#### INFORMATION SHOWN ####
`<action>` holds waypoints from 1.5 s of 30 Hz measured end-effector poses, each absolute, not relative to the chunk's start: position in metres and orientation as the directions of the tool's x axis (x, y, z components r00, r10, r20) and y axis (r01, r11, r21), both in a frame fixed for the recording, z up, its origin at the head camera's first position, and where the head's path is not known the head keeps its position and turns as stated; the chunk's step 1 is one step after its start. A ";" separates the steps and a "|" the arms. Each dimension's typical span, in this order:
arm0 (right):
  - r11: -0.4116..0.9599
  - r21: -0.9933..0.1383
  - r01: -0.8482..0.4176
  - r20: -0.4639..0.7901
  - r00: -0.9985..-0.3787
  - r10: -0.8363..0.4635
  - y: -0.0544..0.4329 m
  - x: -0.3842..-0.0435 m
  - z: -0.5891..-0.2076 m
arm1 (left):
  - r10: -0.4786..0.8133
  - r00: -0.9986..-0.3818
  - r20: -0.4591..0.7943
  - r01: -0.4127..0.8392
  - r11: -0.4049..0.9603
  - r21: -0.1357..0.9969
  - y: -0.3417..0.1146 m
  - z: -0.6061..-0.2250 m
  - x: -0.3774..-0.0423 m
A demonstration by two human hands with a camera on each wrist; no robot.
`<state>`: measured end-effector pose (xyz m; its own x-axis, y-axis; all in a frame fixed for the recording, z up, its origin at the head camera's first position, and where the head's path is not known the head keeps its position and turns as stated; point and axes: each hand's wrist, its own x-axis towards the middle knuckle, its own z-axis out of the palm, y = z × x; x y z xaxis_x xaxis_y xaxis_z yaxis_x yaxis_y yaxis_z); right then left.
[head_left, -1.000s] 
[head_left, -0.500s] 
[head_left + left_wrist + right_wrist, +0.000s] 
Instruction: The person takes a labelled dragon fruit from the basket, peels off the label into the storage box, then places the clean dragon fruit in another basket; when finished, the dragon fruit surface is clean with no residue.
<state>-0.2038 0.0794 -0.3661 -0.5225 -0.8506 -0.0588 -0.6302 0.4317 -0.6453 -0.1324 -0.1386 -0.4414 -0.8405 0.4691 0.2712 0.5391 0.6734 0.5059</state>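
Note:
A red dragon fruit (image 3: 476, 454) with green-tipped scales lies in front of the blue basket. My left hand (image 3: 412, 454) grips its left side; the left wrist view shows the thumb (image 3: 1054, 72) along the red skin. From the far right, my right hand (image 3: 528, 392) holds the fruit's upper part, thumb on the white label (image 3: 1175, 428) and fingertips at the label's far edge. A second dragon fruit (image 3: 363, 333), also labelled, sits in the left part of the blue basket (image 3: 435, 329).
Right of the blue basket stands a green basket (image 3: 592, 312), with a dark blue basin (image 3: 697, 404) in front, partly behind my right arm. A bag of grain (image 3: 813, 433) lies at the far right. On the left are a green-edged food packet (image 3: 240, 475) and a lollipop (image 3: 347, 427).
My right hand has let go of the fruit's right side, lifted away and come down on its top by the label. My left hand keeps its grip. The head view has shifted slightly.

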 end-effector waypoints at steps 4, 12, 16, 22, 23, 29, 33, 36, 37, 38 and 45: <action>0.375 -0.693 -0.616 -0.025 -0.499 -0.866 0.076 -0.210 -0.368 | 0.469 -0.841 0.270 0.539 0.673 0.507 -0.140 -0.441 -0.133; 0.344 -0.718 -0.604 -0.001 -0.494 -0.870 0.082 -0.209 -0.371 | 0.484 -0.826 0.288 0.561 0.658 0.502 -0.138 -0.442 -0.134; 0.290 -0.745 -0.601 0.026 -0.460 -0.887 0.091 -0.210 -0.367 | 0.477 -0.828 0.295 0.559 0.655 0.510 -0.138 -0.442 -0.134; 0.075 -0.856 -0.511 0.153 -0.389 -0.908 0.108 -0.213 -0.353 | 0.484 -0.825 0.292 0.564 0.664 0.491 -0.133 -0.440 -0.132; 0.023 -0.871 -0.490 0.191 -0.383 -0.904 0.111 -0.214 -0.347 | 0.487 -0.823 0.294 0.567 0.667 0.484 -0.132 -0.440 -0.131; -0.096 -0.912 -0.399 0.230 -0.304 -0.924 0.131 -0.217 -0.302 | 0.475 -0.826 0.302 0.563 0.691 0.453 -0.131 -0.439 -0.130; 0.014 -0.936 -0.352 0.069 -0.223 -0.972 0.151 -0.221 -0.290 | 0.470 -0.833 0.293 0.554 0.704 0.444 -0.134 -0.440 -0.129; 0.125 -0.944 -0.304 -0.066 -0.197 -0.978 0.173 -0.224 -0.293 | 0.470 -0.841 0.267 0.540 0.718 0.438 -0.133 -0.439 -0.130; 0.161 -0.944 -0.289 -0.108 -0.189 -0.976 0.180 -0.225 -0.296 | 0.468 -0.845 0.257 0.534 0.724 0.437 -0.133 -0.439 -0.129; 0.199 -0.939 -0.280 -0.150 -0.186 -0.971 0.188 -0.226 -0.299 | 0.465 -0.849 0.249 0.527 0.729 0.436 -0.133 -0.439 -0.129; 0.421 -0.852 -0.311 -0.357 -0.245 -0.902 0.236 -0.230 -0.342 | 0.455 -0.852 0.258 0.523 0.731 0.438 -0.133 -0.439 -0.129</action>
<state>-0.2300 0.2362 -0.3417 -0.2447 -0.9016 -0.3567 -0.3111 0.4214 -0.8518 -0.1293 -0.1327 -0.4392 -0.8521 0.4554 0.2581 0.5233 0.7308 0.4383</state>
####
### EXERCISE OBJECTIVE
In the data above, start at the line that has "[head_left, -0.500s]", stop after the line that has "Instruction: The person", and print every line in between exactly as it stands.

### ANSWER FOR THIS EXERCISE
[head_left, -0.500s] 
[head_left + left_wrist + right_wrist, +0.000s] 
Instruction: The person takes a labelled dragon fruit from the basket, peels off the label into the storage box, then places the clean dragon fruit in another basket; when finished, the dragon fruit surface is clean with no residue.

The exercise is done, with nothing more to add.